Bacterial shackle: Motility-inhibiting active substances against the gastric germ Helicobacter pylori

supplement or alternative to conventional antibiotic treatment

11-Mar-2022 - Germany

Helicobacter pylori, one of the most widespread bacterial pathogens, is responsible for hundreds of thousands of cases of stomach ulcers and stomach cancer worldwide every year. Due to increasing resistance of the bacterium to currently available therapeutically used antibiotics, new active agents are urgently needed. A group of scientists at the Ludwig Maximilian University of Munich (LMU) and the German Center for Infection Research (DZIF) has succeeded in identifying substances that could inhibit the bacteria’s motility and thus prevent it from multiplying and exerting its pathogenic effect.

© Christine Josenhans and Shin-Ichi Aizawa, LMU

Electron microscopic image showing a flagellum—a bacterial propeller—attached to one end of a rod-shaped Helicobacter pylori bacterium (violet). Inset: Schematic of a bacterial cell with propeller flagella. The newly identified substances are able to inhibit the construction and rotation of the bacterial propellers.

‘The ability to move in the viscous environment of gastric mucus is essential for H. pylori to survive and multiply’, explains Professor Christine Josenhans, scientist at LMU’s Max von Pettenkofer Institute and the DZIF. The researchers are now trying to exploit this ability of the bacterium to develop alternative therapies.
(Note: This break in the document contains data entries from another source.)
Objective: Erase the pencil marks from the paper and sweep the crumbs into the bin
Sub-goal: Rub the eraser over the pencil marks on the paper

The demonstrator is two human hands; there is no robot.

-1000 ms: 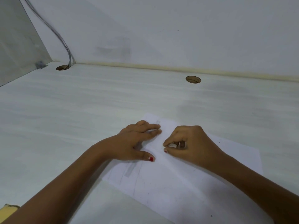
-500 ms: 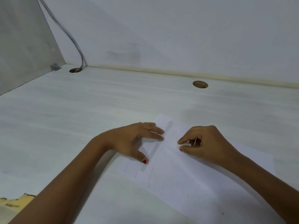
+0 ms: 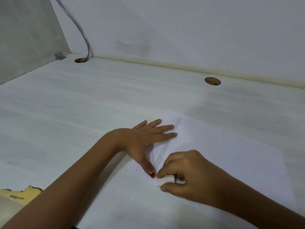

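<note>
**Fig. 1. Eraser at the near left part of the paper, sheet held flat by the other hand**

From my remote station, the head view looks down on a pale wood-grain desk. The paper, a white sheet, lies flat on it and is turned at an angle to the desk edge. The left hand lies palm down with its fingers straight and slightly spread. Its fingertips rest on the far left edge of the sheet, and its thumb, with a red nail, stretches toward me across the paper.

The right hand is curled, its thumb and fingers pinching a small white eraser. The eraser sits on the paper just beside the left thumb tip. I cannot tell whether the two touch.

The pencil marks show as a faint grey band and thin straight lines along the sheet's left side. I can read no words in them. A few dark specks lie scattered on the paper to the right of the hands.

Two round holes are cut in the desk near the back wall, one at the left corner and one further right. A grey cable runs down the wall into the left hole. A grey side panel closes the left side, with a small metal bracket at its foot. A yellowish wooden piece with a notched edge shows at the lower left.
</note>
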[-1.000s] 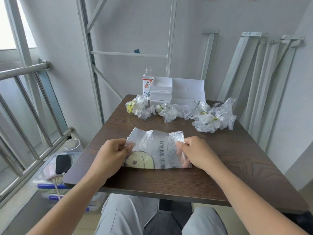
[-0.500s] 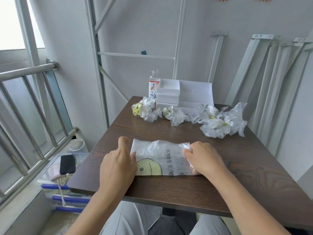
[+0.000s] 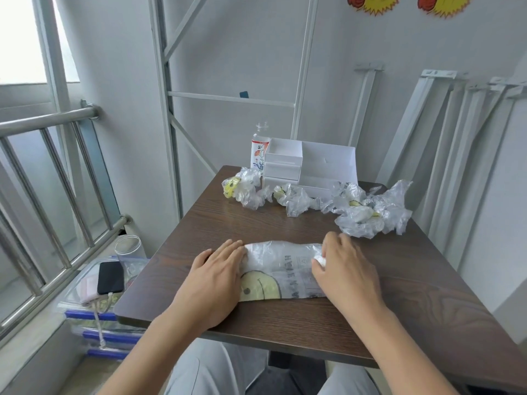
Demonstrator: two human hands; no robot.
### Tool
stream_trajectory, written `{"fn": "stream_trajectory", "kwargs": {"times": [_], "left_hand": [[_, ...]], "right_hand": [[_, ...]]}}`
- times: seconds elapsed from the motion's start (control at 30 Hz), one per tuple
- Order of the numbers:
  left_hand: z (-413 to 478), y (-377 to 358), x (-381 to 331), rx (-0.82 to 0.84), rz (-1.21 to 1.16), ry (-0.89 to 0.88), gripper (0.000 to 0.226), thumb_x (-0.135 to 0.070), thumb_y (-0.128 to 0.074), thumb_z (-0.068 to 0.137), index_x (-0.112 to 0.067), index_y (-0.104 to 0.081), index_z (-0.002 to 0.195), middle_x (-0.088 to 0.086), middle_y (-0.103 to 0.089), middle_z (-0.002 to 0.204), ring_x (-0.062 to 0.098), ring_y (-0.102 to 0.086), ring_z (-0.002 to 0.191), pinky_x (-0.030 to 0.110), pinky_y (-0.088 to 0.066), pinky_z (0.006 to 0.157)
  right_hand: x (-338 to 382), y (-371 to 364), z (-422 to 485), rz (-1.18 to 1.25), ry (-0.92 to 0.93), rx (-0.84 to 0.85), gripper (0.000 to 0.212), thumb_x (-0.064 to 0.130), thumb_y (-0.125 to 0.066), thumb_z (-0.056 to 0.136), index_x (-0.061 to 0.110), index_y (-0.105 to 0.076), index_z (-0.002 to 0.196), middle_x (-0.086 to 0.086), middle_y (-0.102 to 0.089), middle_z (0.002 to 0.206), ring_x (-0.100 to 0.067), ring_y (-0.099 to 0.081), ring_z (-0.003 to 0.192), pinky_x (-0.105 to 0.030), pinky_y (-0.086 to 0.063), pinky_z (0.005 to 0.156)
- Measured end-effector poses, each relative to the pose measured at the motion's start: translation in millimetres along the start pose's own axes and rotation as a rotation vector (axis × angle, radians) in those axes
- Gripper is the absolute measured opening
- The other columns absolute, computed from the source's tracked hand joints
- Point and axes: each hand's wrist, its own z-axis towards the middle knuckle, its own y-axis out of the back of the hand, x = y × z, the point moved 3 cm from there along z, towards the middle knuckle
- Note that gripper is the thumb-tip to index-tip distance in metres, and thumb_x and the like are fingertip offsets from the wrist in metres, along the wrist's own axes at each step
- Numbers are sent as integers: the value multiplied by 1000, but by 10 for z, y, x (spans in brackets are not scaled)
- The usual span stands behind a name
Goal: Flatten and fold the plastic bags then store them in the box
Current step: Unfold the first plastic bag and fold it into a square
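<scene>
A clear plastic bag (image 3: 281, 267) with a yellow smiley print lies folded flat on the dark wooden table (image 3: 427, 295), near its front edge. My left hand (image 3: 215, 280) rests palm down on the bag's left end, fingers together. My right hand (image 3: 343, 272) presses flat on its right end, covering that part. Several crumpled clear bags (image 3: 368, 213) lie in a row across the far side of the table. Behind them stands the white box (image 3: 310, 166) with drawers on its left and an open compartment.
A clear bottle (image 3: 259, 151) with a flowered label stands left of the box. Below the table's left edge sit a clear jar (image 3: 131, 249), a black phone (image 3: 110, 277) and stacked plastic bins. A metal railing runs along the left; white metal frames lean against the right wall.
The raised upper part of the bag has been folded down and now lies flat. Both hands went from pinching its edges to pressing palm down on its two ends.
</scene>
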Motion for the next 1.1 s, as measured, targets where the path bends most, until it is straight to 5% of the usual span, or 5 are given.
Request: {"fn": "stream_trajectory", "kwargs": {"times": [0.13,0.27,0.5,0.87,1.1], "left_hand": [[0,-28,-72,140,88,-4,89,-61,14,87,-29,-5,168,-13,4,174,3,9,159,38,2,131],[16,-57,-84,170,138,4,94,-65,21,83,-29,1,168,-12,10,174,4,14,158,38,4,131],[-59,-31,-100,180,194,50,103,-62,26,76,-23,0,168,-4,9,175,13,11,161,40,4,131],[-129,-16,-88,246,209,42,130,-77,47,58,-19,6,167,6,11,175,21,14,161,43,5,131],[-198,102,-211,218,43,75,101,-85,-15,90,-8,-31,154,13,-5,174,30,6,162,43,-6,132]], "right_hand": [[367,-57,-54,46,255,-20,26,22,-53,105,16,-55,130,0,-50,135,-19,-49,123,-34,-51,98],[805,-285,-62,187,387,185,49,19,-40,110,9,-39,158,-5,-30,169,-19,-14,161,-35,-20,128],[581,-461,-47,73,324,420,66,51,-15,111,22,2,169,7,9,175,-9,11,161,-39,5,132],[-109,-376,62,30,249,493,80,70,-11,104,26,11,167,11,19,172,-2,19,157,-33,7,131],[-226,-190,42,104,355,378,69,57,-23,110,25,-6,168,12,9,174,2,22,156,-38,-4,133]]}}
In collaboration with scientists at the Helmholtz Centre for Infection Research in Braunschweig, the Hanover Medical School and the Charité University Hospital in Berlin, they tested almost 4,000 chemical substances for their potential effect on the movement mechanism of the bacteria. At one end of the bacterial cell, H. pylori carries a bundle of rotating flagella that act like propellers, helping the bacteria to move around in the stomach mucus. With a specifically designed screening procedure, the scientists were able to identify several substances that inhibit the structure of these bacterial propellers and virtually put a shackle on the bacterium.

For one of the substances, they were able to observe a strong reduction in bacterial proliferation in the stomach of mice infected with H. pylori, without significantly damaging the normal bacterial intestinal flora. ‘This would be a great advantage over conventional antibiotics, which also oftentimes permanently attack the essential “good” intestinal bacteria’, explains Prof. Josenhans, the senior author of the study.

Currently several classes of antibiotics need to be combined for successful treatment of an H. pylori infection, which however can lead to severe side effects and further increases antibiotic resistance of the bacteria. ‘The substances we call antimotilins could be a supplement or alternative to conventional antibiotic treatment options. In the long term, they could also help reduce the development of antibiotic resistance’, emphasises Prof. Sebastian Suerbaum, Chair of Medical Microbiology at the Max von Pettenkofer Institute and lead author of the publication.

Prof. Josenhans adds that the next step is to identify the exact mode of action of the active substances and to develop them further as new antibacterial treatment.